■ **Instructions for the task**: The answer is a stretch of the material below, returned exactly: the line containing "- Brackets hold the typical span", the line containing "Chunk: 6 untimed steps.", and all lines between.
---------- Entries shown
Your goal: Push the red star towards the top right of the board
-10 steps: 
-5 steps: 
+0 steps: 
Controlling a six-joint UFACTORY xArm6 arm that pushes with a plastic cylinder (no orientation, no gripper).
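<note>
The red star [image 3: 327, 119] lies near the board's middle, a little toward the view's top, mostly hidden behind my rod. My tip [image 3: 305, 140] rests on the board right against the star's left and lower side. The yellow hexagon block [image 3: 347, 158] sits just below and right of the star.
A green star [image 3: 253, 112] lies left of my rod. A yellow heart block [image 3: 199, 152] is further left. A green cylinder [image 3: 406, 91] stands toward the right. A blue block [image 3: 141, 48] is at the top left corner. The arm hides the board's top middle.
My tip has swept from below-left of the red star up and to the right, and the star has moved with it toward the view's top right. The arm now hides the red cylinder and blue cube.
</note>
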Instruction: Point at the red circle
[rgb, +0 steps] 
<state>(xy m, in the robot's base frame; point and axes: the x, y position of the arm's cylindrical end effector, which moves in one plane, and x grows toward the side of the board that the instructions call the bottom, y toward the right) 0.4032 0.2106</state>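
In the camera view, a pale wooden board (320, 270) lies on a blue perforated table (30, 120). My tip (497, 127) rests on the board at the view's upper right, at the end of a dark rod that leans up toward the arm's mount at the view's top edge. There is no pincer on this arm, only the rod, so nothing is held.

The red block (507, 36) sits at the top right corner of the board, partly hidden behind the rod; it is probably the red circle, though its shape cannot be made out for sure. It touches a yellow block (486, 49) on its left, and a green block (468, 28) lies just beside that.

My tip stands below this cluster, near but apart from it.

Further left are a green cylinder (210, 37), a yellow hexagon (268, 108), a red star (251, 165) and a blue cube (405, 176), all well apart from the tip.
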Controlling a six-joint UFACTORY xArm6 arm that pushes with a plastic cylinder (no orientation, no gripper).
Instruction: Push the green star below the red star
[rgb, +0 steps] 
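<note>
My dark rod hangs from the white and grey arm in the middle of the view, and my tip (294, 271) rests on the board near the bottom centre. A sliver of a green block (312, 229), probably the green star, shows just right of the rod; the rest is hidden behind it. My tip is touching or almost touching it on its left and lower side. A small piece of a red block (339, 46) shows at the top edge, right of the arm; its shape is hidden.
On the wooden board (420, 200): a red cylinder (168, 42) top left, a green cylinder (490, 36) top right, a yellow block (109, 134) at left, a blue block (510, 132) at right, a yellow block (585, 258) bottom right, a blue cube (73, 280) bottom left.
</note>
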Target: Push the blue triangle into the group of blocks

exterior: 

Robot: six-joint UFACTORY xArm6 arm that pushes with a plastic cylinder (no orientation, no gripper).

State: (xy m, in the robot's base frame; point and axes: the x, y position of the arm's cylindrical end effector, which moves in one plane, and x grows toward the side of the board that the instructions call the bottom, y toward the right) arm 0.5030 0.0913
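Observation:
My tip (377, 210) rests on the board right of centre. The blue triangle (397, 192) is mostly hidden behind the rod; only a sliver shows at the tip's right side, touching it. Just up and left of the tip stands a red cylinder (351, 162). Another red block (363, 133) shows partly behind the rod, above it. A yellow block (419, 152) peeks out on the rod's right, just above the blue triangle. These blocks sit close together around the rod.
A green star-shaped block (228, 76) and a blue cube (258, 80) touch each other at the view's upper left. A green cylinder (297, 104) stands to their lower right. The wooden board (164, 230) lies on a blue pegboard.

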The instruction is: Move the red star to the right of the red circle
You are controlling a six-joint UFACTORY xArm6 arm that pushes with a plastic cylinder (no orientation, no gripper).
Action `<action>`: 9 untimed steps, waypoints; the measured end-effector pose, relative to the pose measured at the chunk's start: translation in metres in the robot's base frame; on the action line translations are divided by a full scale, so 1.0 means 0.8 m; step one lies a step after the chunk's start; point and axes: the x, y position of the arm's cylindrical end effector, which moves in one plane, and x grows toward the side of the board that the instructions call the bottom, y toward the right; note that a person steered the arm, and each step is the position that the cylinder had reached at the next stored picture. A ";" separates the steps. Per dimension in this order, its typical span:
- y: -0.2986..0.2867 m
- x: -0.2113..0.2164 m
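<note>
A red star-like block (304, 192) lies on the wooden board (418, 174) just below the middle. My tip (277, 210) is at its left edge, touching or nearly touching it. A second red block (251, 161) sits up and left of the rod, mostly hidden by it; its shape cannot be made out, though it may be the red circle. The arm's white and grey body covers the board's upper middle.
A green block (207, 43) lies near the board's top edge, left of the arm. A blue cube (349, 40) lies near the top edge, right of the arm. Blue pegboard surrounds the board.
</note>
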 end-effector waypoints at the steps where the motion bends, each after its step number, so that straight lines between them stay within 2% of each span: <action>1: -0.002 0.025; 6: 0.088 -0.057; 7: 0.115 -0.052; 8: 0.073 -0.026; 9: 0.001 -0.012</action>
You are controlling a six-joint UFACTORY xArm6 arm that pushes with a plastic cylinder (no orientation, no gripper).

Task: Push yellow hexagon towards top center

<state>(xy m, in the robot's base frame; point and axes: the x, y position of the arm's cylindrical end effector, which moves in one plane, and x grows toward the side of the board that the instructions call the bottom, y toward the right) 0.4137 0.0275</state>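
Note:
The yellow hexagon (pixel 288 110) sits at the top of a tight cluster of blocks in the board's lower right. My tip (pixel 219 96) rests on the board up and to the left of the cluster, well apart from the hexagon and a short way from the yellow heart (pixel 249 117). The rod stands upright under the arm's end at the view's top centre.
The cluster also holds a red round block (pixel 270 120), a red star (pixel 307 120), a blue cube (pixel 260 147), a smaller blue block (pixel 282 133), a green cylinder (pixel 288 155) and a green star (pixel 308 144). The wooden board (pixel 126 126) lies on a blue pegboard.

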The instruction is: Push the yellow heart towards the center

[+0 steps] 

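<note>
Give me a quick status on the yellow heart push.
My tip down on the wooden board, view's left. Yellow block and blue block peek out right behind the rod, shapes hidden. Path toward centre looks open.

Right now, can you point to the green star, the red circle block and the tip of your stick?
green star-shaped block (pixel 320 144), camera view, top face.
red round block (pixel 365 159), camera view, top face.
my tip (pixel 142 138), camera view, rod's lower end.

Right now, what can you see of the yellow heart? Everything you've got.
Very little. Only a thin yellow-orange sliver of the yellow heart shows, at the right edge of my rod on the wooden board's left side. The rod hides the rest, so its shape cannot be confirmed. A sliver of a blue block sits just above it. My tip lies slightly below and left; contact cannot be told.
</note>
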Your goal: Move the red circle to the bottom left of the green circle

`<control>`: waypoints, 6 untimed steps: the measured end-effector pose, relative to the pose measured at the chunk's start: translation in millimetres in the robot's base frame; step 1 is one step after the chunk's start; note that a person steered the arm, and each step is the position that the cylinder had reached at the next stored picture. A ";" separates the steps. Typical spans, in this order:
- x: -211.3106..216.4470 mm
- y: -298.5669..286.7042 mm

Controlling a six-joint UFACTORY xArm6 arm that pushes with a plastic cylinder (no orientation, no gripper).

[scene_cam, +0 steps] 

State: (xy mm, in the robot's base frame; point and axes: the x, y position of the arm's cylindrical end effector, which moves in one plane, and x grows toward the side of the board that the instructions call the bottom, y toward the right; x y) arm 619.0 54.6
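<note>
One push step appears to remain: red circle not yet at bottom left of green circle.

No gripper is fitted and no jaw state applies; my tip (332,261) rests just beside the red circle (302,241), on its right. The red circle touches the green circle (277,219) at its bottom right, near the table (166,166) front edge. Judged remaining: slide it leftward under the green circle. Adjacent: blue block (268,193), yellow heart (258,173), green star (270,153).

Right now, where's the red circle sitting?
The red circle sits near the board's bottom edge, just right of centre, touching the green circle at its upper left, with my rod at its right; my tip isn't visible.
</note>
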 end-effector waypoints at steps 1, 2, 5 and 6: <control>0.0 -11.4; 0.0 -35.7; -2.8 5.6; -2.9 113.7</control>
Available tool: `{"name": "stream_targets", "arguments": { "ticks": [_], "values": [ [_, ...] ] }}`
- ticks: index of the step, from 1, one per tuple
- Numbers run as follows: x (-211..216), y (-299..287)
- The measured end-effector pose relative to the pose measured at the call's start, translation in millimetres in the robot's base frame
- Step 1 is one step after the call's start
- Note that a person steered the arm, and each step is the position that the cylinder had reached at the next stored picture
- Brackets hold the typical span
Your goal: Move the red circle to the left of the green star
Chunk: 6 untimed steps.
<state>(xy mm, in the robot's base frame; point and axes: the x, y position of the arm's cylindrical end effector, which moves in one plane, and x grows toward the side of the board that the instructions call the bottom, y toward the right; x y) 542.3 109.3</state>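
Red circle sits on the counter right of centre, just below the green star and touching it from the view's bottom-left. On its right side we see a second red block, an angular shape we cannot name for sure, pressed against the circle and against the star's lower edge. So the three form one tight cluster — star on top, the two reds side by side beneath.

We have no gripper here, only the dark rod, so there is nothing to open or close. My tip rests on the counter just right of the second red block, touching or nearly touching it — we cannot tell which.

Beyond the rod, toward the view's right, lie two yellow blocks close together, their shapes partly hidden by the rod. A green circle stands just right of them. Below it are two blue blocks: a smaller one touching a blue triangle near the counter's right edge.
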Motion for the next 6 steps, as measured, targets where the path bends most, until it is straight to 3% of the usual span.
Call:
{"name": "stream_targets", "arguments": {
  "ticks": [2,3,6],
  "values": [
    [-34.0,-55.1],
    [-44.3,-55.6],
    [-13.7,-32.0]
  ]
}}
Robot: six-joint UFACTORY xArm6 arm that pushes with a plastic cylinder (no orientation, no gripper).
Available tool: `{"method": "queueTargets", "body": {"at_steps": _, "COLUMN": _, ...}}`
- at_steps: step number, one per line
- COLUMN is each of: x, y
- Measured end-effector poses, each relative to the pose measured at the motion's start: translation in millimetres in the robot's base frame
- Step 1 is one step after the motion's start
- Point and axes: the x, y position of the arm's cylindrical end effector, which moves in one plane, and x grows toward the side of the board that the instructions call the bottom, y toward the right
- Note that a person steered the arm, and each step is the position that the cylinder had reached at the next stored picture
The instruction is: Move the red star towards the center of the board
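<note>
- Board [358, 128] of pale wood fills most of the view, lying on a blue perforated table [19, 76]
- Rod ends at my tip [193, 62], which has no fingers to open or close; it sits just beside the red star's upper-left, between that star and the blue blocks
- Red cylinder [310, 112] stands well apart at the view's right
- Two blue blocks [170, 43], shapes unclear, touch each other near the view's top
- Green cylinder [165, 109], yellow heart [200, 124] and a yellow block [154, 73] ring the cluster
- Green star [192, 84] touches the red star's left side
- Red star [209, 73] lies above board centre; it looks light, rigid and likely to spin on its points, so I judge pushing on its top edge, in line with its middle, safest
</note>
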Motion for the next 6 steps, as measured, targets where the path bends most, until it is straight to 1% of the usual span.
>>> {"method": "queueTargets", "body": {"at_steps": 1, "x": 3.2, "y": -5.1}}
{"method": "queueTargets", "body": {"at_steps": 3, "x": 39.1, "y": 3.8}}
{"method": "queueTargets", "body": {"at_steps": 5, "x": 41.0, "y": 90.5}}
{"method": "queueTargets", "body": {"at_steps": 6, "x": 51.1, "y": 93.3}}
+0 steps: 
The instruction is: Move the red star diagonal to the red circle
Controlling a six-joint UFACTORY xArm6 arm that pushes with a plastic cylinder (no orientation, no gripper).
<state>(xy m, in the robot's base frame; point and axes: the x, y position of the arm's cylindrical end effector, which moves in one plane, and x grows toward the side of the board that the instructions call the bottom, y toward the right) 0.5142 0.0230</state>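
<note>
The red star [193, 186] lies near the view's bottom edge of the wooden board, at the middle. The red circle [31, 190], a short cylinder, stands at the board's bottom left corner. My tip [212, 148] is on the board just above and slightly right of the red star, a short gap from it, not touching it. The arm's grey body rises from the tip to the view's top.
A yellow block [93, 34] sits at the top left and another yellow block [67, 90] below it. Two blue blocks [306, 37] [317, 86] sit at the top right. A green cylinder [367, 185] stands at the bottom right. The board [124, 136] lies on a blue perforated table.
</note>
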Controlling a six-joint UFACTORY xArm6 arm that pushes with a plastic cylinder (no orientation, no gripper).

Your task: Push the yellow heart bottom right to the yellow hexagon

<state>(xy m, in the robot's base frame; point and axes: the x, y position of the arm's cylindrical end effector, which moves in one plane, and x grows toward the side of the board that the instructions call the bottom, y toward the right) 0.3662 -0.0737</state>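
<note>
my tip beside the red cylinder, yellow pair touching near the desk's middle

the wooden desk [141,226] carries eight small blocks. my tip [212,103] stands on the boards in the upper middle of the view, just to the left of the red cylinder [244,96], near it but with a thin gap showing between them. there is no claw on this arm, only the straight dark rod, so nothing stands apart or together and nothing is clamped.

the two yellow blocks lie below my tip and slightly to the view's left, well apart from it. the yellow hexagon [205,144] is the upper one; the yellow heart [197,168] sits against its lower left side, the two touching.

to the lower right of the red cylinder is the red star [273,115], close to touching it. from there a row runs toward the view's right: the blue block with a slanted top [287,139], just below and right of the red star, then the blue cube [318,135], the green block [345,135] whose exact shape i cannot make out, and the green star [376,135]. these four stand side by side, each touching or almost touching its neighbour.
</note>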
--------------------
■ **Task result**:
- Brackets hold the typical span
Your goal: Move the red circle to the left of the green star
Chunk: 6 untimed steps.

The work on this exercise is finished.